Students in the Immigrant Rights Clinic (IRC), directed by Professor Gemma Solimene, won a meaningful victory in mid-March for a client of the clinic since 2016 -- her green card. The client, born in the Dominican Republic, came to the United States in 2015 with her two daughters to live with her US citizen husband, whom she had met through her aunt. After their marriage in the Dominican Republic, the husband petitioned the government to have her come to the U.S. She and her minor children were granted a visa with provisional residence. Almost immediately upon her arrival in the U.S., the relationship turned abusive, with the husband being verbally and psychologically cruel and possibly physically abusive.
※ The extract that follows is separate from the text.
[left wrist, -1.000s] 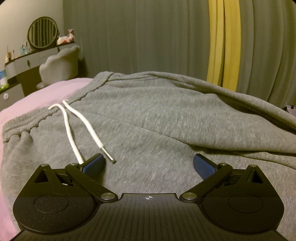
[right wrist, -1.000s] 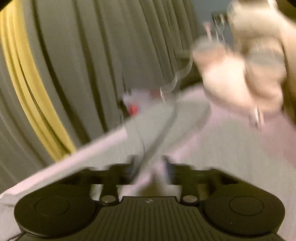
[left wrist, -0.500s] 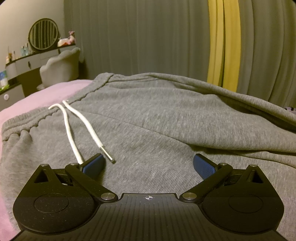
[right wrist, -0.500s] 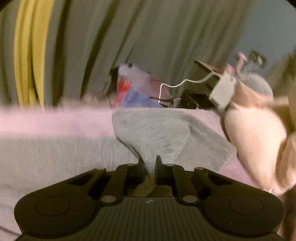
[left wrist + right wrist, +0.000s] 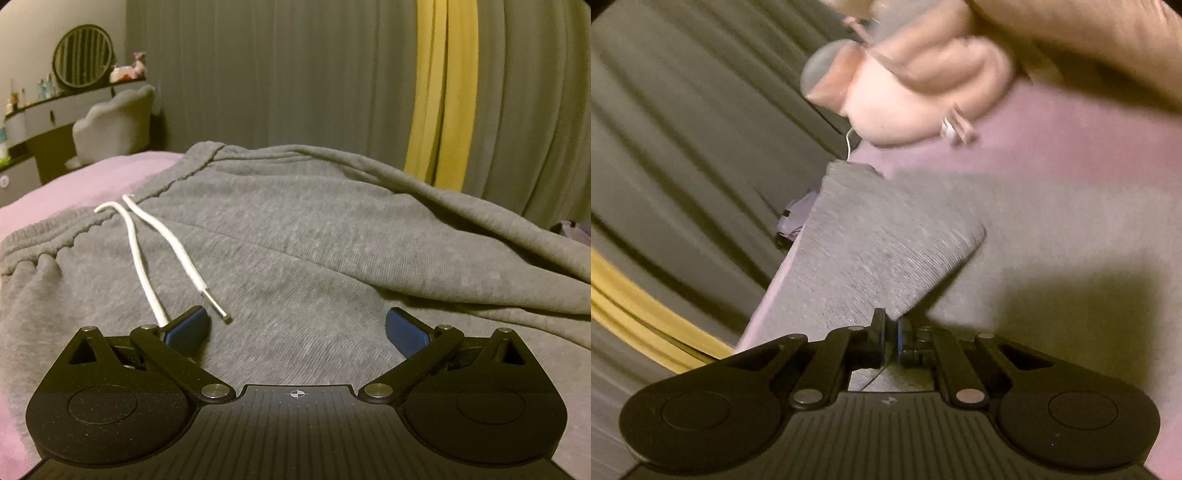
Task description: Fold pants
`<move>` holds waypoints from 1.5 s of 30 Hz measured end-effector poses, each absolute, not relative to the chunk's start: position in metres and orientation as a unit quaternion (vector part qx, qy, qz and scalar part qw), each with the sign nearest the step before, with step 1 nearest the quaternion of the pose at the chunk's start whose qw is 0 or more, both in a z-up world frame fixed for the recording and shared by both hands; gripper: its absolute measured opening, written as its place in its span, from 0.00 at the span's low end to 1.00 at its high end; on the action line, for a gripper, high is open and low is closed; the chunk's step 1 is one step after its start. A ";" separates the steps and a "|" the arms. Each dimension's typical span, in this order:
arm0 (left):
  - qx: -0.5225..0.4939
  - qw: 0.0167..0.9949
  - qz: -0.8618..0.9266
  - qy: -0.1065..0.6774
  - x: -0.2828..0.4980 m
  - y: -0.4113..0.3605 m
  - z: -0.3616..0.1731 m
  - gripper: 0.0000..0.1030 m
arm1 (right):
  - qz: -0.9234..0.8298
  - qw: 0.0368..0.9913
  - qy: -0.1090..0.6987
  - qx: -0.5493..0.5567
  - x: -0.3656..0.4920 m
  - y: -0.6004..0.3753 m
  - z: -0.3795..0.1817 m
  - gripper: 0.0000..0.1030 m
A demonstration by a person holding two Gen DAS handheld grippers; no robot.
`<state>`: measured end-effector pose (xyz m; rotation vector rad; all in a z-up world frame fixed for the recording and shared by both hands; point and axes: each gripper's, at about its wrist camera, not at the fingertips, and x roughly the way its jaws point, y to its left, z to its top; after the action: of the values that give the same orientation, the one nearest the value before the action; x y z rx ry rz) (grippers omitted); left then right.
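- Left wrist view showed the left gripper (image 5: 297,328) with blue-padded fingers spread wide apart, low over the grey knit sweatpants (image 5: 332,236) lying on the pink bedspread (image 5: 74,184).
- A white drawstring cord (image 5: 173,251) trailed from the waistband toward the near-left finger.
- The right gripper (image 5: 889,341) was clamped on a lifted grey trouser-leg end (image 5: 879,251); a blurred pink plush toy (image 5: 916,92) lay far right.

I am working in a home bedroom. Evidence: a bed with a pink sheet (image 5: 74,184), full-length grey curtains (image 5: 277,74) with a yellow panel (image 5: 436,103), and a dressing table (image 5: 55,107) carrying a round mirror (image 5: 83,55) and small bottles (image 5: 42,88). An upholstered chair (image 5: 114,122) stands at that table. A pale plush toy (image 5: 916,92) lies on the bed.
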<state>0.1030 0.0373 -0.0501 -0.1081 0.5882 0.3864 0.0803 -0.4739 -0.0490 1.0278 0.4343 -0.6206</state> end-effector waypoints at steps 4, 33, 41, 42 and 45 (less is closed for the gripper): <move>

The client had to leave her husband and seek refuge.
Clinic students represented the client by successfully having the spousal condition removed from her provisional visa and obtaining her permanent resident status. They had to prove that the client entered the marriage in good faith, but was subject to extreme cruelty resulting in her inability to file a joint spousal petition to remove the condition on her permanent residency.
Katherine Anne Boy-Skipsey '20 (center) and Nina Riegelsberger '20 had been intensely preparing for over five weeks for oral argument before the Second Circuit held last week. Under the direction of Prof. Michael W. Martin, Director of Clinical Programs and Associate Dean, and Prof. Ian Weinstein, the Federal Litigation team rehearsed and made their best argument for a criminal case using unconstitutional vagueness as their primary argument. Though Boy-Skipsey credits participation in Moot Court and its Director, Maria Marcus, with being a good antecedent to taking part in a clinic, she remarks that appearing before the three-judge panel for this appeal was the "most exhilarating and elevating experience" in law school because she knew she had responsibility for another person's life. "To go from the law school classroom to this case," she said, "where I was accountable and had ownership of it was transformative on so many levels." The decision will come down in a few weeks.
Lincoln Square Legal Services, the professional law firm run by the faculty of Fordham Law’s clinical program, has launched its new website. The site spotlights the practice areas of the School’s live-client clinics and the clinical faculty lawyers who supervise them. It highlights news about the firm and its advocacy for, and victories on behalf of, clients.
Lincoln Square Legal Services provides Fordham Law students with valuable legal training. Students participate in all aspects of the casework and are supervised by Fordham Law clinical faculty throughout their work.